WHAT YOU SHOULD DO: Where does the word "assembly" occur in the material? Copy each line that has it.

PROVIDED ENTRIES:
· · ·

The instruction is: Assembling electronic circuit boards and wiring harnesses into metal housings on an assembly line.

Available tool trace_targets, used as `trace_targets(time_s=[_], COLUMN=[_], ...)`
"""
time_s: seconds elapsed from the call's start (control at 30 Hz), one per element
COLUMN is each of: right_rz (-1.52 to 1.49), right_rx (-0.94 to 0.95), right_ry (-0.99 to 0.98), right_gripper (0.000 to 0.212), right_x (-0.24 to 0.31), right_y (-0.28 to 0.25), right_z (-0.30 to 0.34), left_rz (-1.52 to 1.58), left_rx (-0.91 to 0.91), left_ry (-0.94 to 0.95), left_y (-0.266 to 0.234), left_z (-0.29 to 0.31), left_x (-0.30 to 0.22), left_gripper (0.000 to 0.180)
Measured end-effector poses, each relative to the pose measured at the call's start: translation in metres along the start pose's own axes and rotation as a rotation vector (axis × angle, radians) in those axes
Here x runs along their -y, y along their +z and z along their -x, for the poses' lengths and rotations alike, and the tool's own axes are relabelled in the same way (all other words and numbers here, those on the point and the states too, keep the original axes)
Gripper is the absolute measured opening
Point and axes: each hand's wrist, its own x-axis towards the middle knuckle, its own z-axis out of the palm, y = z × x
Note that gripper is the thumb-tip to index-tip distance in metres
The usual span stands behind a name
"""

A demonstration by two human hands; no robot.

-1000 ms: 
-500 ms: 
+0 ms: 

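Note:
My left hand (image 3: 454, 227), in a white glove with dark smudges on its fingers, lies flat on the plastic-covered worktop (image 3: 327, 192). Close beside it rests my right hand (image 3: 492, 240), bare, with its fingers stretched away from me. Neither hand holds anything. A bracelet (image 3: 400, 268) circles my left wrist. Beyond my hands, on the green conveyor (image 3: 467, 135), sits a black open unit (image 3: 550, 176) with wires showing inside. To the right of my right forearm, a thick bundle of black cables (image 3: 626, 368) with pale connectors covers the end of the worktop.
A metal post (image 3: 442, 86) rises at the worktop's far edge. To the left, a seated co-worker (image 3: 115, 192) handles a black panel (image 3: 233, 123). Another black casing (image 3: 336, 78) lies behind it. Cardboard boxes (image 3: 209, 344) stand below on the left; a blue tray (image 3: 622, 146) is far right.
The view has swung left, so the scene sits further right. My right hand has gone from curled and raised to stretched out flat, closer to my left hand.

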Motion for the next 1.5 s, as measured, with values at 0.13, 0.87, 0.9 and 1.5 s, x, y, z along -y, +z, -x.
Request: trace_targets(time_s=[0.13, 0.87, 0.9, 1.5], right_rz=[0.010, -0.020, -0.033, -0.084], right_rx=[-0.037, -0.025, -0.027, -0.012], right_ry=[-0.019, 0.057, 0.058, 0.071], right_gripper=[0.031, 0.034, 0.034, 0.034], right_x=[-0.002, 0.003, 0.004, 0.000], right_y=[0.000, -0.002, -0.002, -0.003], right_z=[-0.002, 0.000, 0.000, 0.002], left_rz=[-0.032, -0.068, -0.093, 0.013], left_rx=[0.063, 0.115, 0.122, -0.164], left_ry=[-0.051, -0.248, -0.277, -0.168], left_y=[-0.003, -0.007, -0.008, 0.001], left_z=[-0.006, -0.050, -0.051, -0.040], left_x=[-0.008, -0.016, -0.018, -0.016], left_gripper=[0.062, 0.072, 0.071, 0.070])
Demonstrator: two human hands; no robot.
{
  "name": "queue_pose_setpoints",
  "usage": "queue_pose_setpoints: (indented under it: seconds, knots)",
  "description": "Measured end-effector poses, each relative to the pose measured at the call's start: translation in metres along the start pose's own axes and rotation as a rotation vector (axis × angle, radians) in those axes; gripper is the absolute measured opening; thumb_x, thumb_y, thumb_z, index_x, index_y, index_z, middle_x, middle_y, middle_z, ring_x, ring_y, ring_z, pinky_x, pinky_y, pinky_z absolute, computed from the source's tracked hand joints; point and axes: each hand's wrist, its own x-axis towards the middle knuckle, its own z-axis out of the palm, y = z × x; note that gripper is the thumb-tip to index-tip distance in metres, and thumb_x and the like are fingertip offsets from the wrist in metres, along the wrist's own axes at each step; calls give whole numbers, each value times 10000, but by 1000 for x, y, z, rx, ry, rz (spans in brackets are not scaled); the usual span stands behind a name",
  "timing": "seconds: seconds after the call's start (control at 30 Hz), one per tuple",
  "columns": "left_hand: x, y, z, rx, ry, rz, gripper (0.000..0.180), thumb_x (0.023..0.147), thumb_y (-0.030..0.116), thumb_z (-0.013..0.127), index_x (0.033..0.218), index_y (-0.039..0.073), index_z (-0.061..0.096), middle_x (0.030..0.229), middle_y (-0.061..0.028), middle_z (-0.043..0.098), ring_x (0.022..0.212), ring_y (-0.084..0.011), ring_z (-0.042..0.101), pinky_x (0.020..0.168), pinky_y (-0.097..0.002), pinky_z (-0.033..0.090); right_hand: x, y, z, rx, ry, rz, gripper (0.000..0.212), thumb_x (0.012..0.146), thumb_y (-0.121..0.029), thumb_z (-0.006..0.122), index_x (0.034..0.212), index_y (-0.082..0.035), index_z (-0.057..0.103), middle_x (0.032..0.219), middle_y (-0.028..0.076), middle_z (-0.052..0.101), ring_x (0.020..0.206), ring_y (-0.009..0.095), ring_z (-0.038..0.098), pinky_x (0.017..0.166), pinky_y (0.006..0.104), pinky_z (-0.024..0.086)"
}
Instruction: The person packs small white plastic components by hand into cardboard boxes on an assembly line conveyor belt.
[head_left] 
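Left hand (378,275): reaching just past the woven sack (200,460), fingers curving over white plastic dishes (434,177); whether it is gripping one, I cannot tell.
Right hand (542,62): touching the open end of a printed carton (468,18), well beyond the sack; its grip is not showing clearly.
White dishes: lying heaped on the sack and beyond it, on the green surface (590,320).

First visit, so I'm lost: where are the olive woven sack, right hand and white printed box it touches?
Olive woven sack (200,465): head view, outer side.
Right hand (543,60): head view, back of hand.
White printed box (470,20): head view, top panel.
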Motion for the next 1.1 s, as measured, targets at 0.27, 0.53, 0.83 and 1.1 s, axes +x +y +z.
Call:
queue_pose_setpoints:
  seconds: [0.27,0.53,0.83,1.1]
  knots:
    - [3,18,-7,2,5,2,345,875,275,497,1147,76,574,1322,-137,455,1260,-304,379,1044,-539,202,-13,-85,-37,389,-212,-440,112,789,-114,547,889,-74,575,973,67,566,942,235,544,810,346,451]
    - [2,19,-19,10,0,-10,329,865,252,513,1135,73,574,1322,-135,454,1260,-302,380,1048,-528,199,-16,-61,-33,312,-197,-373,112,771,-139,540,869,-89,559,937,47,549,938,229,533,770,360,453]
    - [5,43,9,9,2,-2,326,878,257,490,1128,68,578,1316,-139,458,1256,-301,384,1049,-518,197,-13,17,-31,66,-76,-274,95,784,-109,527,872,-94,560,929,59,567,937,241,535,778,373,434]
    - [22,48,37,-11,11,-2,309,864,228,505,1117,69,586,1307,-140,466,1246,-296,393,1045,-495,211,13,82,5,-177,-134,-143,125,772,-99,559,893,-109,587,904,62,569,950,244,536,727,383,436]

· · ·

RESPONSE TO THIS EXERCISE:
The instruction is: Assembling electronic circuit boards and wiring harnesses into metal housings on an assembly line.
Instruction: The person packs small white plastic components by hand into cardboard boxes on an assembly line conveyor belt.

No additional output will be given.